TASK INSTRUCTIONS - Could the listing be repeated exactly, with every picture dropped?

EXERCISE DATA -
━━━━━━━━━━━━━━━━━━━━
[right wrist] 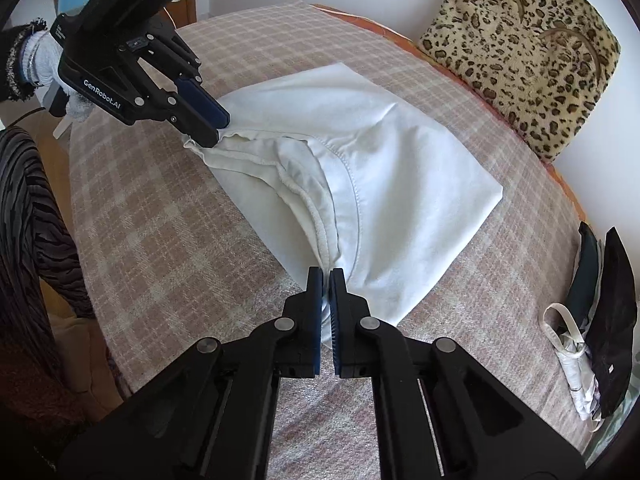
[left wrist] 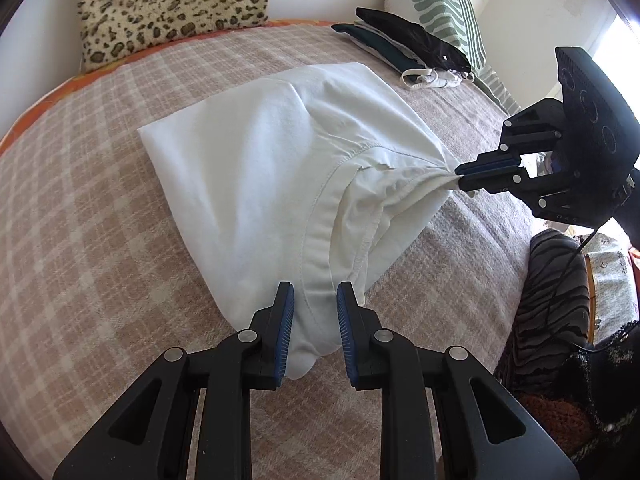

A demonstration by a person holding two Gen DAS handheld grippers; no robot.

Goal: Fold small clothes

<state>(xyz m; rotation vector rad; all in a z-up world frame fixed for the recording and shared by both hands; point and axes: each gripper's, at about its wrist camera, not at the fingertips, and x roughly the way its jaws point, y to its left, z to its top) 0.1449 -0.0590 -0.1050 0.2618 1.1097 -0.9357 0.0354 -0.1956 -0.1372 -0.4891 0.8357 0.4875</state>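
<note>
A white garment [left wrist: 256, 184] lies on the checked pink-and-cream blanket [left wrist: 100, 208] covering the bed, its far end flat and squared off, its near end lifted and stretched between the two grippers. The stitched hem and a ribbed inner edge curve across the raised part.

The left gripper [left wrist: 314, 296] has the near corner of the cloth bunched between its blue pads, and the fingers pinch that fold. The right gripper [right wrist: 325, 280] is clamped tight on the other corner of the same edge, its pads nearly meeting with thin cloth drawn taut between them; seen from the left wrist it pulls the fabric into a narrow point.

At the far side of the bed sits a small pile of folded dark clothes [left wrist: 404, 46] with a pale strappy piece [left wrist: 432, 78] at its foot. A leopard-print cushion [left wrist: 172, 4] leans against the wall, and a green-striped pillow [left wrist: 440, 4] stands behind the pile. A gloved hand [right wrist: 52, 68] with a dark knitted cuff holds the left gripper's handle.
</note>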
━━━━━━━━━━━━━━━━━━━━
ANSWER SPACE -
[right wrist] 
[left wrist] 

A demonstration by a person holding two Gen DAS handheld grippers; no robot.

Goal: Fold small clothes

<state>(xyz m; rotation vector rad; all in a z-up world frame fixed for the recording and shared by both hands; point and axes: each gripper's, at about its wrist camera, not at the fingertips, and x roughly the way its jaws point, y to its left, z to its top) 0.1449 -0.0590 -0.1050 0.2618 1.1097 -0.9357 0.0354 -0.1956 -0.1372 -0.4891 0.8357 0.4875</state>
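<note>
A white garment [left wrist: 256, 184] lies on the checked pink-and-cream blanket [left wrist: 100, 208] covering the bed, its far end flat and squared off, its near end lifted and stretched between the two grippers. The stitched hem and a ribbed inner edge curve across the raised part.

The left gripper [left wrist: 314, 296] has the near corner of the cloth bunched between its blue pads, and the fingers pinch that fold. The right gripper [right wrist: 325, 280] is clamped tight on the other corner of the same edge, its pads nearly meeting with thin cloth drawn taut between them; seen from the left wrist it pulls the fabric into a narrow point.

At the far side of the bed sits a small pile of folded dark clothes [left wrist: 404, 46] with a pale strappy piece [left wrist: 432, 78] at its foot. A leopard-print cushion [left wrist: 172, 4] leans against the wall, and a green-striped pillow [left wrist: 440, 4] stands behind the pile. A gloved hand [right wrist: 52, 68] with a dark knitted cuff holds the left gripper's handle.
</note>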

The exercise requires no additional content.